Running the ABC model

Step 1: define candidate elements

Call peaks with macs2

%%writetemplate $slurm_1_1
#!/bin/sh                                                                                                                                                                                                                    
# dependencies: python2
macs2 callpeak \
-t {dnase_file_rep1} {dnase_file_rep2} \
-n {dnase_rep1}_{dnase_rep2}.macs2 \
-f BAM \
-g hs \
-p .1 \
--call-summits \
--outdir {peaks}
%%bash -s "$work_dir" "$slurm_1_1" "$mail_user"
CONDA_BASE=$(conda info --base) && source $CONDA_BASE/etc/profile.d/conda.sh
conda activate base && conda activate abcmodel
module load bioinfo/samtools-1.9 bioinfo/bedtools-2.27.1 bioinfo/tabix-0.2.5 bioinfo/juicer-1.5.6
conda activate py2 && module load system/Python-2.7.2
sbatch --mem=4G --cpus-per-task=1 -J step1.1 --mail-user=$3 --mail-type=END,FAIL --workdir=$1 --export=ALL -p workq $2
conda deactivate && module unload system/Python-2.7.2
Submitted batch job 22128421
!seff 22128421
Job ID: 22128421
Cluster: genobull
User/Group: thoellinger/U1220
State: COMPLETED (exit code 0)
Cores: 1
CPU Utilized: 00:51:18
CPU Efficiency: 98.40% of 00:52:08 core-walltime
Job Wall-clock time: 00:52:08
Memory Utilized: 1.40 GB
Memory Efficiency: 35.12% of 4.00 GB

Use ABC makeCandidateRegions.py to define candidate regions

As there are peaks over many kinds of scaffolds listed in the .narrowPeak and .xls output files, we modify them keep only chromosomes only (otherwise bedtools sort below would not work). But we have to keep in mind that the .r will still corresponds to DNase peaks over all scaffolds.

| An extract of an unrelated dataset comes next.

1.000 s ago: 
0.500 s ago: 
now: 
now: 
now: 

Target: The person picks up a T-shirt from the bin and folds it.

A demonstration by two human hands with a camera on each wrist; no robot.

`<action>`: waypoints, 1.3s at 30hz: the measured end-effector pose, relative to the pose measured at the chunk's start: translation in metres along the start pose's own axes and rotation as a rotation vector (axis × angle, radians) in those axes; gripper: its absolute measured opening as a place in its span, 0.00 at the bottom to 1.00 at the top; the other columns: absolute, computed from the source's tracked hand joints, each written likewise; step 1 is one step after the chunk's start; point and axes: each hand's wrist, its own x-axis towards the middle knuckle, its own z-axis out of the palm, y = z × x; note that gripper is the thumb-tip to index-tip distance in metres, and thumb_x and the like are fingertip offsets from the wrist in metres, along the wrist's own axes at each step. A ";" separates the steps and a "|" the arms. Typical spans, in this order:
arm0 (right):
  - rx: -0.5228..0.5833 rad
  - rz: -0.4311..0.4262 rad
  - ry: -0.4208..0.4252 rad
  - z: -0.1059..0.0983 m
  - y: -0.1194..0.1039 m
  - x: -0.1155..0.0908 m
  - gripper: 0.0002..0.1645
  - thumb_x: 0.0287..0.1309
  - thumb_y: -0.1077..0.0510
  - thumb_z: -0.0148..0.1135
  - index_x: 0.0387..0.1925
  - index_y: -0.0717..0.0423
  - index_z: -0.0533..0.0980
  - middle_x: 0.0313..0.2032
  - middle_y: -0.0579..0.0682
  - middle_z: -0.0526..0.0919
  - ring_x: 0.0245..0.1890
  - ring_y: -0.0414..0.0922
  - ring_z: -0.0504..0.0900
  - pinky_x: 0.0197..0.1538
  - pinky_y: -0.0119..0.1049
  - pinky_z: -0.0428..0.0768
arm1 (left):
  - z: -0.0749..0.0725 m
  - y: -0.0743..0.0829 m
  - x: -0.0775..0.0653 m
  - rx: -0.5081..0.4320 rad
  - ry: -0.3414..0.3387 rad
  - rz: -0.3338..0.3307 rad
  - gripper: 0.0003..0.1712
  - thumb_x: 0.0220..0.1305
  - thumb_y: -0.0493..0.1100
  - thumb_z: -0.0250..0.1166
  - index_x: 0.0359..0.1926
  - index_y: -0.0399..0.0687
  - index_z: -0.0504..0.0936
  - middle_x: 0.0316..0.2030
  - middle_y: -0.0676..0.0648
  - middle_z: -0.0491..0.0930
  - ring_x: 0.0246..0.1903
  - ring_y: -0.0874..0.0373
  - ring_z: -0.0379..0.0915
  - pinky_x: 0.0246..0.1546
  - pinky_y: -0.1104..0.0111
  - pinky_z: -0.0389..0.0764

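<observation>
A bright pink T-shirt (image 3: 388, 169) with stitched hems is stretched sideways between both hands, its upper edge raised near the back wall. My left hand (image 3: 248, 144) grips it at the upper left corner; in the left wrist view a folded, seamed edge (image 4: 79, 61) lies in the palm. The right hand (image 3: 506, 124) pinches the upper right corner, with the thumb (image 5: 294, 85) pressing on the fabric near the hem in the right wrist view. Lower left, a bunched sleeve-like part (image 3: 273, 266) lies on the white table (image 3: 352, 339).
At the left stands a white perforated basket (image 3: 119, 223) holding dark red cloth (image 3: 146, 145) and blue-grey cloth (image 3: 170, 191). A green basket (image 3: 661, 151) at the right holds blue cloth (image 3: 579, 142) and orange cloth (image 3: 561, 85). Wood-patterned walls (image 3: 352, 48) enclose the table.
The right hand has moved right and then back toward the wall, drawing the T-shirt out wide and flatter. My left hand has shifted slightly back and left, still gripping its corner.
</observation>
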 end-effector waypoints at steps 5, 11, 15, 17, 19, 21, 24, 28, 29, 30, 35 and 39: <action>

%%bash -s "$peaks" "$dnase_rep1" "$dnase_rep2"
awk '$1 ~ /^(chr)([0-9]{1,2}$)|(M$)|(X$)|(Y$)/ {print $0}' $1$2"_"$3".macs2_peaks.narrowPeak" > $1/$2"_"$3".chromosomes_only.macs2_peaks.narrowPeak"
awk 'NR <= 28 || $1 ~ /^(chr)([0-9]{1,2}$)|(M$)|(X$)|(Y$)/ {print $0}' $1$2"_"$3".macs2_peaks.xls" > $1$2"_"$3".chromosomes_only.macs2_peaks.xls"

Now we sort the result (note that it seems quite tricky to use srun from a notebook as we first need to export environment variables - maybe there is another way but as for now I could not find better):

%%bash -s "$peaks" "$dnase_rep1" "$dnase_rep2" "$genome_file"
export V1=$1 V2=$2 V3=$3 V4=$4
CONDA_BASE=$(conda info --base) && source $CONDA_BASE/etc/profile.d/conda.sh
conda activate base && conda activate abcmodel
module load bioinfo/bedtools-2.27.1
srun bash
bedtools sort -faidx $V4 -i $V1$V2"_"$V3".chromosomes_only.macs2_peaks.narrowPeak" > $V1$V2"_"$V3".macs2_peaks.narrowPeak.sorted"
srun: job 22131289 queued and waiting for resources
srun: job 22131289 has been allocated resources

Now as work_dir ../src/makeCandidateRegions.py does not support multiple bam inputs, we concatenate the bam of the 2 replicates. Indeed, makeCandidateRegions.py will use the bam input to count DNase reads on each peak of the.macs2_peaks.narrowPeak.sorted output found with macs2.

(WARNING: depending on the size of the input bam, which is much variable, the execution on 1 thread only can take from a few minutes to several hours, so better use at least 8 threads)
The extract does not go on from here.